[PROBLEM TO SOLVE] It is required that the lines from the top of the listing through the line with "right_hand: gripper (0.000" be reproduced exactly, excluding pictures.

[COLLECTED DATA]
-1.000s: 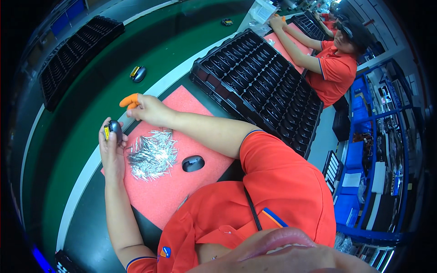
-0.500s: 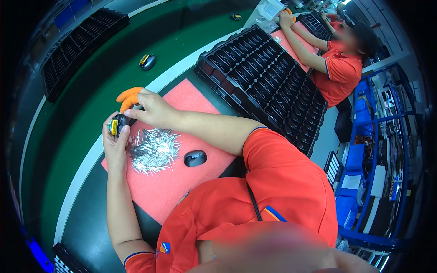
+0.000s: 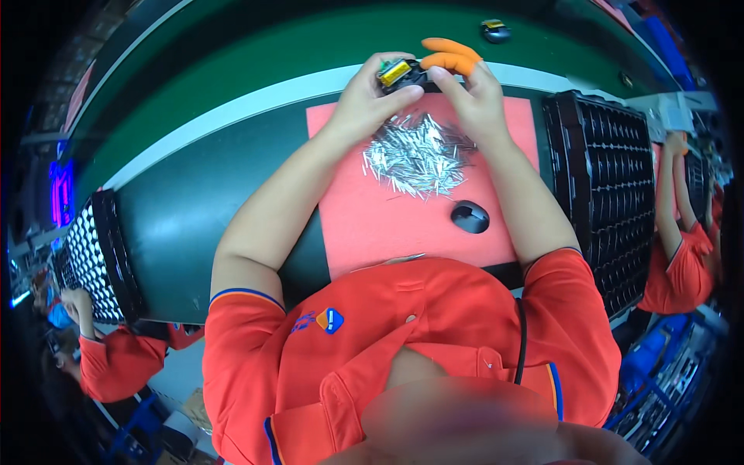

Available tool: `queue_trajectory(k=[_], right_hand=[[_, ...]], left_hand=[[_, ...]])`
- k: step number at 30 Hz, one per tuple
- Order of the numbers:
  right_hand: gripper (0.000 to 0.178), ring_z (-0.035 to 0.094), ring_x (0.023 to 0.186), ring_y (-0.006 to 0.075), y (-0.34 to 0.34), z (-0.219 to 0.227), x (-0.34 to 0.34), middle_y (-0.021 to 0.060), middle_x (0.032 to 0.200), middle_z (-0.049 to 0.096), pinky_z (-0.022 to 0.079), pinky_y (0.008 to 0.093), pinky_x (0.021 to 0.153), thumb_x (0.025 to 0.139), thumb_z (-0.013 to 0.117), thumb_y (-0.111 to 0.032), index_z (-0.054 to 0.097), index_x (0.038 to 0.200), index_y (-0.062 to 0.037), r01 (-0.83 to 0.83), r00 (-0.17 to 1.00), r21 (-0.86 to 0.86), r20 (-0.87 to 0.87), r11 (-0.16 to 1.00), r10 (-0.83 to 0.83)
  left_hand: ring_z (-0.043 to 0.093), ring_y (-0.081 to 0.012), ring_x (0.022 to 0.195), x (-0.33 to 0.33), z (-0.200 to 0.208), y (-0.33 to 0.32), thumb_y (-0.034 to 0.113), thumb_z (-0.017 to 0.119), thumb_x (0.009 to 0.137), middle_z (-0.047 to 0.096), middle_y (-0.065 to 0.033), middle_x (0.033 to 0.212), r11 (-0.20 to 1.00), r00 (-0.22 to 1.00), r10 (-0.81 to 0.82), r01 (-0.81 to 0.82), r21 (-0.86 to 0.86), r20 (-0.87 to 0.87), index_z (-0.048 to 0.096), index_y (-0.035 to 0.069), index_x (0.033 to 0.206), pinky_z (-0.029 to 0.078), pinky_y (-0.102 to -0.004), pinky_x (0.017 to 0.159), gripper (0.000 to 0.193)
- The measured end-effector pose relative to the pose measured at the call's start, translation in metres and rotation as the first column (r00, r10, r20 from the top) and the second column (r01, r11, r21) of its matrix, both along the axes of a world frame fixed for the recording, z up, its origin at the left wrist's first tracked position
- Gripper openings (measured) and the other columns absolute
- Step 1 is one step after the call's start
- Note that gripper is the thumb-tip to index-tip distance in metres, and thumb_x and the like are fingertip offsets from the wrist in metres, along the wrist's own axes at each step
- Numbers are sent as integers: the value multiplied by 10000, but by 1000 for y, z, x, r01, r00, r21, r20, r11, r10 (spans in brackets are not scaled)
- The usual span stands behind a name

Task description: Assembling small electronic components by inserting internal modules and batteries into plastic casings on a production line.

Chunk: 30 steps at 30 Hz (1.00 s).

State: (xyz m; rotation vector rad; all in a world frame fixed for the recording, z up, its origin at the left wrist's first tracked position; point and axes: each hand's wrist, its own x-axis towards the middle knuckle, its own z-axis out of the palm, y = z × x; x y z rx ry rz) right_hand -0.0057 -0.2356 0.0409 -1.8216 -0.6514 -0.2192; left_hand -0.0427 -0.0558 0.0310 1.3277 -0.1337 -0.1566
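Observation:
My left hand (image 3: pixel 361 102) is closed around a small black computer-mouse assembly (image 3: pixel 396 74) with a yellow block on top and a bit of green at its side. My right hand (image 3: pixel 479 105), orange cots on two of its fingers, is beside it. Its thumb and forefinger pinch together at the assembly's right edge; whatever lies between them is too small to make out. Below both hands, a loose pile of thin silvery pins (image 3: pixel 417 159) covers part of a pink foam mat (image 3: pixel 372 232). A rounded black mouse (image 3: pixel 470 217) rests on the mat near my right forearm.
Beyond the mat runs a green conveyor belt (image 3: pixel 256 74) behind a pale rail, carrying another mouse assembly (image 3: pixel 494 31). Black compartment trays (image 3: pixel 612 178) stand close on the right. Farther left is a tray with white round spots (image 3: pixel 91 256). Co-workers in red sit at both sides.
The view has swung round, so the mat and hands appear farther right and more level. My left hand still holds the mouse assembly, with my right fingers close against it.

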Motion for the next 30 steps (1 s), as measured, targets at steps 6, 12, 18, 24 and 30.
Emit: queue_trajectory(k=[6,12,18,24,30], right_hand=[[155,543,1053,183,9,3,-6,75,1225,601,414,311,938,876,632,-146,689,985,-51,-5,997,-100,79,995,12],[152,539,1088,202,6,8,-4,82,1232,598,398,327,967,874,637,-171,701,973,-75,-60,995,-92,75,994,67],[193,552,1035,192,15,-1,-9,91,1236,590,432,319,929,848,672,-150,710,1025,-82,118,986,16,118,993,-119],[191,558,1009,177,14,1,-9,68,1210,608,443,300,909,833,681,-118,722,1019,-99,126,976,-43,186,991,-116],[168,575,999,206,11,3,-5,78,1212,607,463,314,882,828,669,-89,710,991,-79,89,948,-101,315,991,-53]], left_hand=[[557,-69,756,-3,-4,2,58,697,838,564,-58,1000,999,994,41,-38,-29,102,464,11,1226,480,-212,628,455],[557,-69,765,-1,-4,2,45,694,837,564,-54,1000,999,996,6,-3,-34,86,462,10,1228,482,-215,635,456],[536,-62,731,0,-5,3,90,698,842,560,-44,1009,1000,997,17,-16,-9,70,459,45,1269,471,-202,612,492],[534,-67,677,-2,-1,3,99,697,846,565,-41,967,998,998,31,-28,-49,58,465,43,1269,470,-203,599,486],[533,-64,667,0,-5,4,104,694,851,571,-40,968,999,997,31,-29,-19,73,465,34,1270,470,-202,600,482]])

[TASK ANSWER]
-1.000s: 
-0.500s: 
+0.000s: 

Available tool: `queue_trajectory(k=[_], right_hand=[[_, ...]], left_hand=[[_, ...]])`
- k: step number at 30 Hz, one per tuple
- Order of the numbers:
  right_hand: gripper (0.000 to 0.178), ring_z (-0.035 to 0.094), ring_x (0.023 to 0.186), ring_y (-0.006 to 0.075), y (-0.34 to 0.34), z (-0.219 to 0.227), x (-0.34 to 0.34), middle_y (-0.021 to 0.060), middle_x (0.032 to 0.200), middle_z (-0.049 to 0.096), pinky_z (-0.022 to 0.079), pinky_y (0.008 to 0.093), pinky_x (0.021 to 0.153), thumb_x (0.025 to 0.139), thumb_z (-0.013 to 0.117), thumb_y (-0.111 to 0.032), index_z (-0.054 to 0.097), index_x (0.038 to 0.200), index_y (-0.062 to 0.037), r01 (-0.83 to 0.83), r00 (-0.17 to 1.00), r21 (-0.86 to 0.86), r20 (-0.87 to 0.87), r11 (-0.16 to 1.00), r10 (-0.83 to 0.83)

No more output is expected for this exercise.